AIM OF THE TASK
Transcribe the entries below word for word, beginning at the line with "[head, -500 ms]" and stopping after the line with "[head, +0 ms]"; drop all pictures.

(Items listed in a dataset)
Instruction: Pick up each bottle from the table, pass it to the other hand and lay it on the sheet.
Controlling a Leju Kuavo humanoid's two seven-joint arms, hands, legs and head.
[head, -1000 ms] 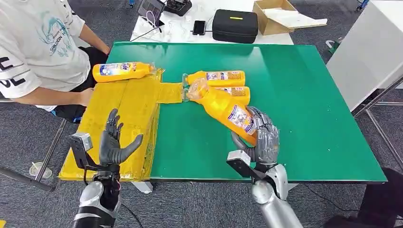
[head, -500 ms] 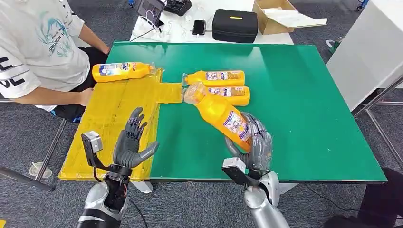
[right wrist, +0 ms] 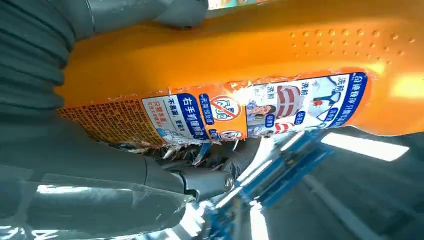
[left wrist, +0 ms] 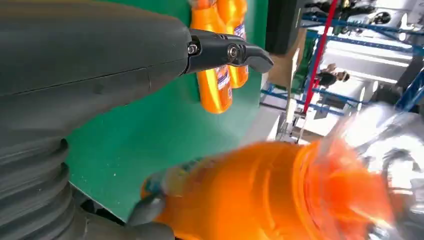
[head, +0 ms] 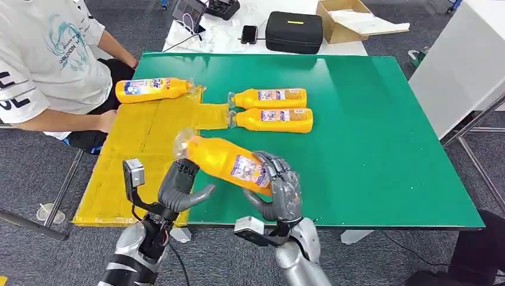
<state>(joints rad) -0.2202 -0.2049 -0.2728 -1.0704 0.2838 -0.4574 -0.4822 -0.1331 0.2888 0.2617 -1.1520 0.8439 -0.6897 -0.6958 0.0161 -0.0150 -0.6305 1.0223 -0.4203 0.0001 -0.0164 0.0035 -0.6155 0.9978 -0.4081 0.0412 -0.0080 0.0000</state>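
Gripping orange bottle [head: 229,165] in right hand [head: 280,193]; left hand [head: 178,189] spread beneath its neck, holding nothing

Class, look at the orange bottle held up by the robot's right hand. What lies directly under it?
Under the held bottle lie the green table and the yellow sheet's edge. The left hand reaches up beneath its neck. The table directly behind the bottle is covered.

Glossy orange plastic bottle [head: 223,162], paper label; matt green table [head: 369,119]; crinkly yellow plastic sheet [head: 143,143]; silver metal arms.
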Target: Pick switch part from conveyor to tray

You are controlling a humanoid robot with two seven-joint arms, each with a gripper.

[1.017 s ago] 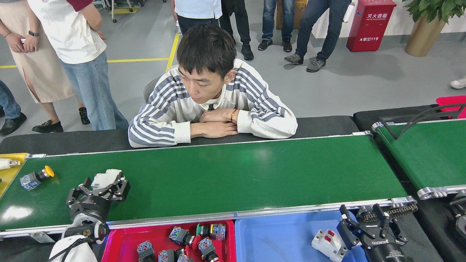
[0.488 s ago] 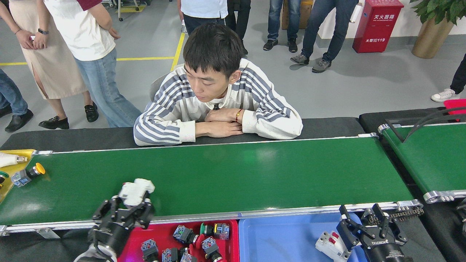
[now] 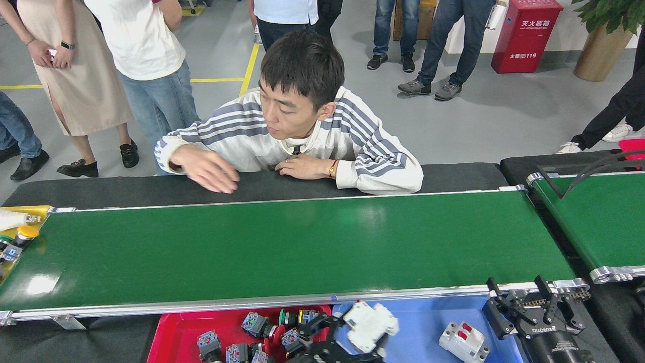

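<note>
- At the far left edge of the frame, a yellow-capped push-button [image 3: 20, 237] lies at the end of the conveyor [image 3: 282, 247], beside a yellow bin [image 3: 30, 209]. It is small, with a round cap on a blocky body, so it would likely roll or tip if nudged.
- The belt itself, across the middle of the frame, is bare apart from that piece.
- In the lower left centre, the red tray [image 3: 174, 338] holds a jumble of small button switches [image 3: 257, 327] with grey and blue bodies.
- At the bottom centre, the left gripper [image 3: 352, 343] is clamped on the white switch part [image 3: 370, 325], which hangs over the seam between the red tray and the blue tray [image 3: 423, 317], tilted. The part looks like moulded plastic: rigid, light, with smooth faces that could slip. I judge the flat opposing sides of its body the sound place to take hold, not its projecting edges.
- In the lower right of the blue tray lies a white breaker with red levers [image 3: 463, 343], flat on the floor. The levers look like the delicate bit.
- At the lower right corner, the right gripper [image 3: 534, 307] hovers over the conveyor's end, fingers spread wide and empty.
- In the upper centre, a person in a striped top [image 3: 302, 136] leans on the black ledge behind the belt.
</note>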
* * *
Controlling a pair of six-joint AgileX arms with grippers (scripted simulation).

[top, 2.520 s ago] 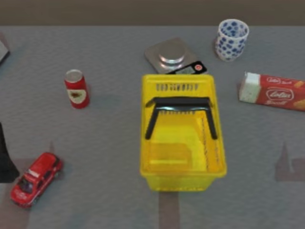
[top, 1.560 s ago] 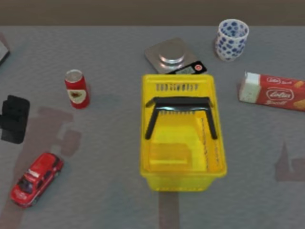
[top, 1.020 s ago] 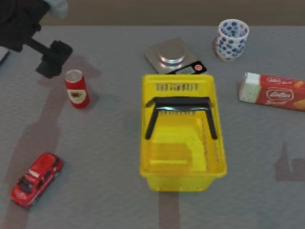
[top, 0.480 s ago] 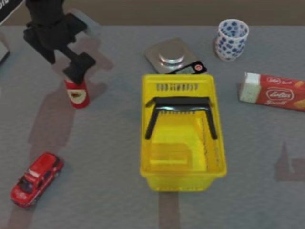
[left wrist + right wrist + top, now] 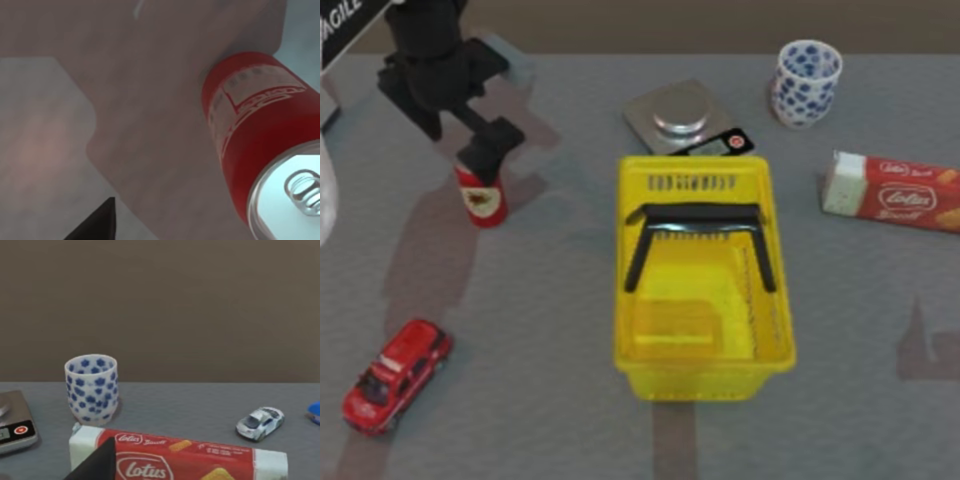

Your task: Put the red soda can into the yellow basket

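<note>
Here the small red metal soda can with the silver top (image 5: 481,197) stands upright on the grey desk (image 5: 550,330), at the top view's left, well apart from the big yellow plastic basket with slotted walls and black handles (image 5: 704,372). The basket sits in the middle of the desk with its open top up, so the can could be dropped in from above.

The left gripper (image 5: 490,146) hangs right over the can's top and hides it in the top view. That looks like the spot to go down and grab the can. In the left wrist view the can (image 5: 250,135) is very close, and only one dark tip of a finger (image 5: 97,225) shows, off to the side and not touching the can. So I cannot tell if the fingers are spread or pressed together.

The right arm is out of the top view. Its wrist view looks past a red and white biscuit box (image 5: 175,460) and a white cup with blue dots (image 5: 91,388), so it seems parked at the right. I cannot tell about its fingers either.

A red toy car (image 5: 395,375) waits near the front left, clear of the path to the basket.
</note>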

ANSWER SPACE
[head, -500 ms] 
[right wrist, +0 ms] 
[left wrist, +0 ms] 
[head, +0 ms] 

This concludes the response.